Benzaiten est directement issue de la déesse hindoue Sarasvati, vénérée en Inde comme patronne des arts, de la musique et du savoir. Lors de la transmission du bouddhisme vers le Japon via la Chine (VIe–VIIIe siècle), Sarasvati fut progressivement assimilée et transformée, conservant son attribut principal — le luth à quatre cordes — qui devint au Japon le biwa, instrument emblématique de la culture aristocratique Heian.
Dans la théologie syncrétique médiévale japonaise appelée shinbutsu-shūgō (fusion bouddhisme-shinto), Benzaiten fut identifiée à la fois comme une bodhisattva bouddhiste et comme une kami shinto. Ce double statut lui conféra une popularité immense : nobles, guerriers samouraïs et artisans l'invoquaient indifféremment selon leurs besoins spirituels ou artistiques.
Benzaiten est traditionnellement représentée avec huit bras tenant divers attributs symboliques : un biwa, une épée, un joyau exauçant les vœux (nyoi-hōju), un arc, une flèche, une clé et d'autres objets sacrés. Certaines de ses représentations la montrent chevauchant un dragon ou entourée d'un serpent blanc, animal qu'on lui associe comme messager divin et symbole de richesse.
Sources primaires
La déesse Benzaiten descendit sur l'île d'Enoshima la cinquième année de l'ère Kōki, apportant avec elle la bénédiction des arts et pacifiant le dragon des eaux qui ravageait les villages environnants.
On raconte que Benzaiten, dame des eaux et des sons, accorde à ceux qui la vénèrent sincèrement le don de la musique, de l'éloquence et de la prospérité, ainsi que la protection contre les calamités.
Les divinités venues des terres du continent, portant la Loi du Bouddha, furent accueillies parmi les kami des îles, et parmi elles la Grande Dame de la Parole et du Son s'établit auprès des eaux sacrées.
Le général invoqua Benzaiten avant la bataille, lui offrant un biwa en offrande et lui demandant d'accorder sagesse et victoire à ses troupes, car elle est la maîtresse de l'éloquence et de la stratégie.
En récitant son nom et ses dharanis cent fois, le fidèle obtiendra la mémoire parfaite, la maîtrise des arts et la protection de la déesse aux huit bras contre toute adversité.
Lieux clés
Petite île côtière au sud de Tokyo, considérée comme le sanctuaire le plus célèbre de Benzaiten au Japon. Selon l'Enoshima Engi (1047), c'est ici qu'elle descendit du ciel pour épouser le dragon des eaux et pacifier la région.

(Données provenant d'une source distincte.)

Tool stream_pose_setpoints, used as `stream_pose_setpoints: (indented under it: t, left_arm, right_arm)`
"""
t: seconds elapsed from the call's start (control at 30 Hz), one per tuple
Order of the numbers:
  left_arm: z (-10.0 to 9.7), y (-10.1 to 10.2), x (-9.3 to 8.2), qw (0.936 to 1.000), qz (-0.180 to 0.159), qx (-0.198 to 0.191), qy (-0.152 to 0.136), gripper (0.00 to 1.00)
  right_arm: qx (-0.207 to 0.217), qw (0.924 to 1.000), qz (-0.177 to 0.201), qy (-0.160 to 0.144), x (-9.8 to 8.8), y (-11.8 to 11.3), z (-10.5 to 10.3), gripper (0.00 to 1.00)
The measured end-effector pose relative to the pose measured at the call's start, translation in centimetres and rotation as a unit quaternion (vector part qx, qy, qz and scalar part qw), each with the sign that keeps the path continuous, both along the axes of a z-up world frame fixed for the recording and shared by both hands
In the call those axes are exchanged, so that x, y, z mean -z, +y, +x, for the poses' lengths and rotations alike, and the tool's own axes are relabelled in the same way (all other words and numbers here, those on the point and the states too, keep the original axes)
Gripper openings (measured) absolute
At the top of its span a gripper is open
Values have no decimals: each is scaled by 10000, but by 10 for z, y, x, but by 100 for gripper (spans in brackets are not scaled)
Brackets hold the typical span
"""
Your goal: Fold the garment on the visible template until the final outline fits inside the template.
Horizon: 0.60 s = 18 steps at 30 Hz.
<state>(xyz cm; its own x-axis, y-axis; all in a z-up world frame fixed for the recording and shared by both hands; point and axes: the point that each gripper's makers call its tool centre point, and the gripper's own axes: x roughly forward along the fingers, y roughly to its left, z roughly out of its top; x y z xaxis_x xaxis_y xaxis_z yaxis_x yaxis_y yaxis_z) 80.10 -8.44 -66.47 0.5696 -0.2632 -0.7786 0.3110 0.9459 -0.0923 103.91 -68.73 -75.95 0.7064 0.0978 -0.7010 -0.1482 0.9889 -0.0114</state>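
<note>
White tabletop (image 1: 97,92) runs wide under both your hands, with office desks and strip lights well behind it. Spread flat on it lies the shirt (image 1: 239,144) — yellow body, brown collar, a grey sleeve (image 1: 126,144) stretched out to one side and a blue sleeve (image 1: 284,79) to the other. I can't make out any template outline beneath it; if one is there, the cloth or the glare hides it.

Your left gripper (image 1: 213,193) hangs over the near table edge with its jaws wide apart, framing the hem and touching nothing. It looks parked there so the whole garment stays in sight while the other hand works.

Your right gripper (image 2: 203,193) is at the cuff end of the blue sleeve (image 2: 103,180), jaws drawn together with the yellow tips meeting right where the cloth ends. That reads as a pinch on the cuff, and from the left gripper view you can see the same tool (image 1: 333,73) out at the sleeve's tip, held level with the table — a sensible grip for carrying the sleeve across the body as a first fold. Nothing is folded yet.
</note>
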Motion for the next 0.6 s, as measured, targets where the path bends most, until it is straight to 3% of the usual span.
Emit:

Île sacrée au milieu du plus grand lac du Japon, abritant le Hogon-ji et le sanctuaire Tsukubusuma, dédiés à Benzaiten depuis l'époque de Nara. Ce lieu est l'un des trois grands sanctuaires de la déesse et un haut lieu de pèlerinage médiéval.
Île sacrée célèbre pour son torii dans la mer, où se trouve le sanctuaire d'Itsukushima, l'un des trois sites majeurs de Benzaiten. Le sanctuaire, fondé au VIe siècle, est inscrit au patrimoine mondial de l'UNESCO.
Sanctuaire creusé dans les falaises de Kamakura, fondé selon la tradition par le shogun Minamoto no Yoritomo au XIIe siècle. Il est célèbre pour sa source sacrée dans laquelle les fidèles lavent leurs pièces de monnaie pour voir leur fortune multipliée.